4- Les initiatives du 9 au 16 octobre auront des formes différentes selon les fédérations et les sections. Ici des rencontres-concertations sur les besoins d’emploi dans les services publics ou dans l’industrie, là des débats politiques, ailleurs des rassemblements visibles interpelant le Medef, pôle emploi ou des pouvoirs politiques sur l’utilisation de l’argent.

  • Il va s’agir de faire s’exprimer à la fois le vécu et des exigences sociales ou sociétales. Les exigences de santé, d’écologie, de la jeunesse, d’une nouvelle maîtrise industrielle, d’une nouvelle alimentation, etc. débouchant sur le besoin d’emploi, de formation, d’une hausse générale des salaires.
  • En ce sens, au-delà des salarié·e·s et syndicalistes, il est bon de penser à inviter dans nos initiatives des associations d’usagers (du transport, des hôpitaux, etc.), de chômeurs, de jeunes, ou écologiques, à même d’exprimer des exigences de la société pour les aider à entrer en dialogue, en
    concertation et en convergence avec les travailleurs et syndicalistes.
  • Il va nous falloir travailler (dans ces initiatives) le lien entre besoins de salaires, besoins d’emploi et besoins de formation. Dans un contexte où, j’attire votre attention, la part des profits dans la valeur ajoutée n’a jamais été aussi élevée depuis 70 ans ! C’est bien la conséquence de ce que nous dénoncions : ils font plus d’État… au service du capital et des profits !
  • Il va enfin, désigner des pouvoirs, les mettre en cause. Cela sera bien sûr différent selon la forme des initiatives. Il s’agirait de mettre en cause, à la fois le pouvoir politique (les aides et leur destination, les décisions politiques sur les services publics, l’austérité, etc.) à travers le préfet, l’État, l’ARS, ou la Région, et à la fois les directions d’entreprises ou les banques. C’est cette
    alliance Capital-État(et institutions existantes) que nous voulons mettre en question et même changer à travers des prises de pouvoir politiques et la création de nouveaux leviers financiers et institutionnels ou de pouvoirs.

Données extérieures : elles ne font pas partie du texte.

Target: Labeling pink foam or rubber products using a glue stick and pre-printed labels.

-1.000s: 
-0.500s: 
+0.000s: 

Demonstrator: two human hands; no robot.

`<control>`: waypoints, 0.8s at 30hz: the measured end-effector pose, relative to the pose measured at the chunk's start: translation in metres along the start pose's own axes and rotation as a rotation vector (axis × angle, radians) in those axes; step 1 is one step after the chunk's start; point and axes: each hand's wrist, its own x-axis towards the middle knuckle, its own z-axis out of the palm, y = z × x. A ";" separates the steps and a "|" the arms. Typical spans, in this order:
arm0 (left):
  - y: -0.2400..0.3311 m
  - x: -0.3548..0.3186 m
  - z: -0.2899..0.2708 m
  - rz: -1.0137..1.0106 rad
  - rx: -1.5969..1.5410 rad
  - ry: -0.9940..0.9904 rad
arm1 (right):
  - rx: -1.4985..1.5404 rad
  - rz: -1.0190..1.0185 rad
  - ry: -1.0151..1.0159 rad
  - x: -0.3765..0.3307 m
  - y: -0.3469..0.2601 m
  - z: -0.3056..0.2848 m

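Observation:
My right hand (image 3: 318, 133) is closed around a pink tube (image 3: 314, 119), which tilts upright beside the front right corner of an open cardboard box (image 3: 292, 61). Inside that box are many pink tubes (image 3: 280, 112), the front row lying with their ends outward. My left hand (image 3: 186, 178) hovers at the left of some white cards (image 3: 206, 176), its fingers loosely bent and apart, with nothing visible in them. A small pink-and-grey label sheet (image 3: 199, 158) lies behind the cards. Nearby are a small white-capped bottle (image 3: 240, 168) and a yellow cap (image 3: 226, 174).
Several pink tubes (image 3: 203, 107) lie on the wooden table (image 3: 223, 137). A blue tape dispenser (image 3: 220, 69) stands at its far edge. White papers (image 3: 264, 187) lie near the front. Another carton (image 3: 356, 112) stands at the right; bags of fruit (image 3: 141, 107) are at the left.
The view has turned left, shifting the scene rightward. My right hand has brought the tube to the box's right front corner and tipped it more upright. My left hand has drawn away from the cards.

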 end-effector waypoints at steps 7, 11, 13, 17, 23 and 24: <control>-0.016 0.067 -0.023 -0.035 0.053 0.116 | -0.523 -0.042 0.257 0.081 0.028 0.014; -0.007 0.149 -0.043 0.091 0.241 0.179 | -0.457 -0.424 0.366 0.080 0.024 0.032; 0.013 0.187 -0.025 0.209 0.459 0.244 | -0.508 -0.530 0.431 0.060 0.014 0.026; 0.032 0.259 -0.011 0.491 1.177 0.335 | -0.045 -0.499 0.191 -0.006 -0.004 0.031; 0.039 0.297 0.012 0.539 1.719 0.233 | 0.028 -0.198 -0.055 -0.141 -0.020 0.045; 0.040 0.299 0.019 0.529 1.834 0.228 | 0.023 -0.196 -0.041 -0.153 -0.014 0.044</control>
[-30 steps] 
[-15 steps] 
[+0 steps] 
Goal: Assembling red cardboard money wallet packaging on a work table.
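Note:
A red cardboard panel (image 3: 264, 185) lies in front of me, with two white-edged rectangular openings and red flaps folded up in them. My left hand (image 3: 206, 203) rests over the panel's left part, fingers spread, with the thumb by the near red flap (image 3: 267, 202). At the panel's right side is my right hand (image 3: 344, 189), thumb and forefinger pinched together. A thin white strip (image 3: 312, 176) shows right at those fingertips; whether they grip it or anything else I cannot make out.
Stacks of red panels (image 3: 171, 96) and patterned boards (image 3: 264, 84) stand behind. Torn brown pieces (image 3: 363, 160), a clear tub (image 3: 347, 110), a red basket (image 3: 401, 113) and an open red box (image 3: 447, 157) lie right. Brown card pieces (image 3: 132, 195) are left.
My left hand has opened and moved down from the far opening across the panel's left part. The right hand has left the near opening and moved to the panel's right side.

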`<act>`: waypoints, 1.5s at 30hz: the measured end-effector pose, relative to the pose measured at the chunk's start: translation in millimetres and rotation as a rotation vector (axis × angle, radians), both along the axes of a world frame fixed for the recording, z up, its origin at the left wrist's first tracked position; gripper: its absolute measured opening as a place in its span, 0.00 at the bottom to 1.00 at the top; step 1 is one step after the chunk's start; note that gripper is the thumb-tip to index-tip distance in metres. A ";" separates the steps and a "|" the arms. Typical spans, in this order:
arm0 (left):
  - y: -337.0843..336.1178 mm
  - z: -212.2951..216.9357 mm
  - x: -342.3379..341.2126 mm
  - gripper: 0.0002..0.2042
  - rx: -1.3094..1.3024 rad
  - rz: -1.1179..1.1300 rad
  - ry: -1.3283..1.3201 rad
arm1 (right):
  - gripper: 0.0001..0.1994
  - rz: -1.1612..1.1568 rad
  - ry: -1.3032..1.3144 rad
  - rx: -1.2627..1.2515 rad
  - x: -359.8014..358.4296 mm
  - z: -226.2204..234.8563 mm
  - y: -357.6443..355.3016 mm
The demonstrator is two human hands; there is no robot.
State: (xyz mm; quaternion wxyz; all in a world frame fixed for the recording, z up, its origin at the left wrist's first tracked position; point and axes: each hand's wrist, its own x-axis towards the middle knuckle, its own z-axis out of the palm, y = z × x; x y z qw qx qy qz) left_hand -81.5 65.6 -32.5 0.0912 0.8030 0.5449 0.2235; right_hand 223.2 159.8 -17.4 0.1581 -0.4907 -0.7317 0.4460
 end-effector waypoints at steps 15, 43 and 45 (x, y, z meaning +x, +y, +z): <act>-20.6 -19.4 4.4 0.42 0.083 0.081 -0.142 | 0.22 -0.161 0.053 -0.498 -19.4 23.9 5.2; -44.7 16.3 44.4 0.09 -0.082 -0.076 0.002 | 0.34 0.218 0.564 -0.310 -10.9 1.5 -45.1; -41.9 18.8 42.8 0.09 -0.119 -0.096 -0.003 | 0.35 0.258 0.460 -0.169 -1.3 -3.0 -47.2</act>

Il est nécessaire que tout la gauche y vienne.
    5- A la sortie de ces initiatives, nous pouvons avoir,
    • Bien sûr des suites sur le « dossier » qui a été abordé
    • Mais aussi la création d’un « comité des « Jours heureux » »
    • Un appel à se rassembler à Paris avec Fabien Roussel
    • Porter certaines de nos propositions politiques, notamment dans l’appel
    • Mettre l’accent dans l’appel sur l’exigence d’aller vers un système de Sécurité d’emploi, de formation et de revenu, qui donne un nom et une visée commune à tout un ensemble d’exigences et de revendications
    5- A la suite de l’initiative nationale, nous pourrions lancer un appel ou une pétition en 5 ou 6 points, qui peuvent déjà monter dans les initiatives d’octobre :
    • Moratoire sur les suppressions d’emploi et les fermetures de services publics
    • Création de conférences citoyennes et sociales permanentes Emploi-Salaires-Formation et transformation productive
    • Nationalisation des grandes banques privées et assurances pour créer d’un pôle public bancaire et financier pratiquant un tout autre crédit
    • Nationalisation et (ré)appropriation sociale de grands groupes industriels ou de services (notamment les services publics de réseau : Télécoms, Eau, Électricité, Transport ferroviaire, …), avec des pouvoirs des travailleurs dans ces entreprises
    • Droit nouveaux des travailleur·e·s dans les entreprises
    • Sortir de l’austérité en créant un Fonds national puis européen pour les services publics afin d’utiliser tout autrement l’argent de la BCE en faveur de l’emploi dans les services publics, en commençant par des pré-recrutements à l’hôpital et dans l’enseignement.